Drinking and driving is a bad thing, no one denies that. Restaurants have to be aware of the danger of over serving, but also have the advantage that they are plying their customers with food, as well as wine. This allows, for some customers, the opportunity to have a little more wine.
The primary tool in a restaurant for selling a second bottle of the same or different wine, is the pour. A well trained staff will never allow a wine glass to be empty. Ideally, the party should have finished the first bottle just as their appetizers are being cleared. For larger groups it should be considered an absolute that you can sell them another bottle at this point, but even small parties will be out of wine when their main course comes.
First rule of sales - never ask a question that can be answered yes or no.
Don't ask if they want another bottle, this leaves it open to a snap "no" and your hopes are instantly shot down. Better to interact with the customer by saying something like "Well, I see you enjoyed that, would you like the same or something else?" A wine list should be at hand.
The more advanced technique is to say "Since you seem to have enjoyed that bottle, you may enjoy [slightly more expensive wine]. Would you like to try it, or another bottle of the same?"

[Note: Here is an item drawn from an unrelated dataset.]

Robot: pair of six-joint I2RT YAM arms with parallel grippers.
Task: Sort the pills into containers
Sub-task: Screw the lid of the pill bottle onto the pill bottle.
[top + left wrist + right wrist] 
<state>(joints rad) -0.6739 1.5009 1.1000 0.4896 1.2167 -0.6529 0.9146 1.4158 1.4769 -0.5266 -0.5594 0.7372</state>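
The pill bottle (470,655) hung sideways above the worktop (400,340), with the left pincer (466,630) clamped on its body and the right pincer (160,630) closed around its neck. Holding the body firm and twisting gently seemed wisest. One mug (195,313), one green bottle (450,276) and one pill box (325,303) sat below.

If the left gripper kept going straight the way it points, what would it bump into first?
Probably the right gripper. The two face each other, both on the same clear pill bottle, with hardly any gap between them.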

The most advanced technique, and the one I personally employed to sell an astounding amount of wine, is to lead your customers through a flight of wines from the outset. This is easiest with repeat customers that you already have a rapport with, but it is also the way to ensure repeat customers. An aggressive wine by the glass program can really help.
As you hand them the wine list you ask "would you like to pick the wines this evening, or would you enjoy having me put together an experience for you?" If they bite, you start with a bottle (or half, depending on the size of the party) of sparkling. Move on to white and or red, but above all else, finish with dessert wine. This is one of the reasons the half bottle is a valuable weapon in a restaurant's arsenal.

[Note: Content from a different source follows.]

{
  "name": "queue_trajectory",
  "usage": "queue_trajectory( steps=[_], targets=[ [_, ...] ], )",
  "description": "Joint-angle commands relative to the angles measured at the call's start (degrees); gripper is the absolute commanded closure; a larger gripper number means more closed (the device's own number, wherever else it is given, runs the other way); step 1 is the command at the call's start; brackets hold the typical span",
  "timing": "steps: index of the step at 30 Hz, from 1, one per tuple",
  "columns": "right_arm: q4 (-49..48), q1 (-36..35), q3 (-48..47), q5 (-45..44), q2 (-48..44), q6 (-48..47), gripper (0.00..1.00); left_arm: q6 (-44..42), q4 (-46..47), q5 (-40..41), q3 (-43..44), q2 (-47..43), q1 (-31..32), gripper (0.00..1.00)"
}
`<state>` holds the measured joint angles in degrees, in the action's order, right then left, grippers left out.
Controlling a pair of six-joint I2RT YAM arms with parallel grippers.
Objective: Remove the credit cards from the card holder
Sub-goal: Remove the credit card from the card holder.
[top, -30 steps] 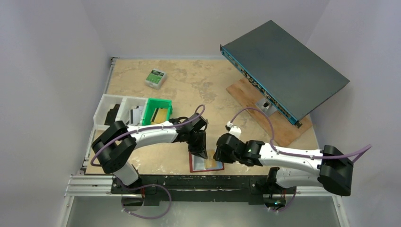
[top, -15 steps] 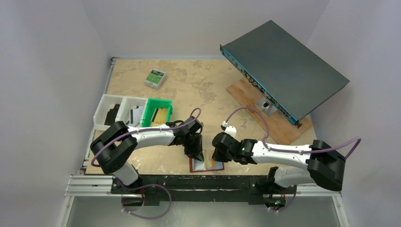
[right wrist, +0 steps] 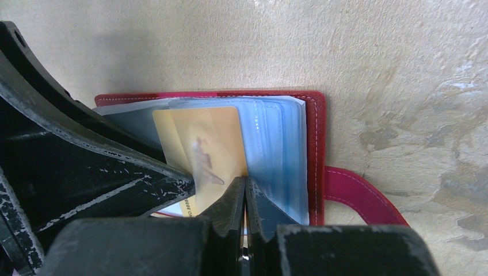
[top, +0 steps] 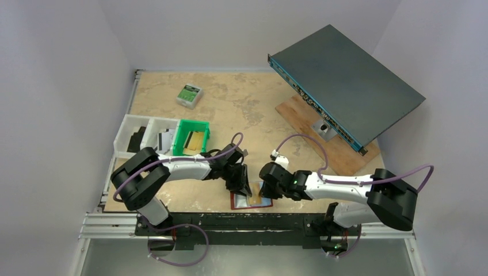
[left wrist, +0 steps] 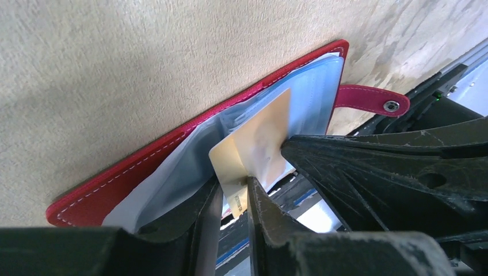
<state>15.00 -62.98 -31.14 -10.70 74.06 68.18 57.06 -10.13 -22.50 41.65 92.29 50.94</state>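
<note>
Card holder (right wrist: 315, 149) open, near table (top: 230, 103) edge (credit card (right wrist: 201, 138) protruding).

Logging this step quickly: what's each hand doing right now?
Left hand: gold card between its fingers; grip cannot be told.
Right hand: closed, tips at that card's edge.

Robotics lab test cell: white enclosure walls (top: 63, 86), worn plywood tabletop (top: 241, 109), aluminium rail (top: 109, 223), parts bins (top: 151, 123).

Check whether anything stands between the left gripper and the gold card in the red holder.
Nothing visible does. The gold card already has its near edge between the left gripper's fingers, over the open card holder. The right gripper, shut, sits close beside the card but not between the two.
</note>
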Motion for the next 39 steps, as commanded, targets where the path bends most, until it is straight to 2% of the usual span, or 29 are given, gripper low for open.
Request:
queue_trajectory(
  steps=[1, 6, 14, 29, 39],
  targets=[
    [-1.2, 0.0, 1.3, 1.3, 2.2, 0.6, 1.0, 2.0, 6.2, -2.0, -1.6, 1.6, -0.2, 0.78],
    [-1.3, 0.0, 1.8, 1.2, 2.8, 0.8, 1.0, 2.4, 6.8, -2.5, -2.0, 0.8, -0.6, 0.83],
    [-0.8, 0.5, 3.0, 1.1, 2.9, 1.2, 1.0, 0.1, 4.1, -3.0, -3.1, -3.3, -2.8, 1.0],
    [-1.5, 1.2, 4.5, 1.5, 3.1, 1.5, 1.0, -5.2, -3.8, -2.9, -4.0, -8.6, -7.4, 1.0],
    [-0.9, 1.2, 3.4, 1.1, 2.4, 0.8, 1.0, -7.4, -8.3, -1.8, -3.7, -12.4, -8.0, 1.0]
  ],
)
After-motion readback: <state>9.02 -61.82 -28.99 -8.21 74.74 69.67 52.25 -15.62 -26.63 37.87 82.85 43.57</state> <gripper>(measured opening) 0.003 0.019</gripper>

These common sense, but practical bits of advice are great for on premise accounts, but what about retail outlets? A lot of the same techniques can be used when someone comes in asking for a wine to pair with dinner, but the real holy grail of retail is the case sale.
Case discounts may drive some to buy a case, but it is only half a tool. A good salesperson will keep track of their customers and their purchases, so that among other things they can use the 11 bottle case technique. Simply, you recommend a bottle and let your client know that if they like it, you will still offer them the case discount on the other 11 bottles, should they come back in for them.
This is the basic approach, once again I have an advanced sales technique that your staff should be using. Evolution. When the client is thinking about a wine that could potentially improve with time, the salesperson enthusiastically recalls how much fun it is to buy a case, to drink a bottle now and then over the years so "they can see how it evolves."
The most advanced case sales technique requires careful buying. One of the most valuable tools in any type of sales, is scarcity. Buying small run wines, or hard to get wines, allows you to offer them to your better customers with the admonition that "this wine is so scarce, if you love it and want more, we will probably be out of it. Your best bet is to buy a case of it now, to be safe. And speaking of safety, I will be happy to take back the other 11 if you decide that it is not to your taste."
It is easy to see that the trick to selling more of anything, but especially wine, is to have a multi level plan of attack. Be prepared to offer your customers exactly what they want, before they know they want it. Staff, on or off premise, too often are order takers. This allows your customers to be in charge, and they are not nearly as interested as you are in you making a profit. Don't take orders. Sell.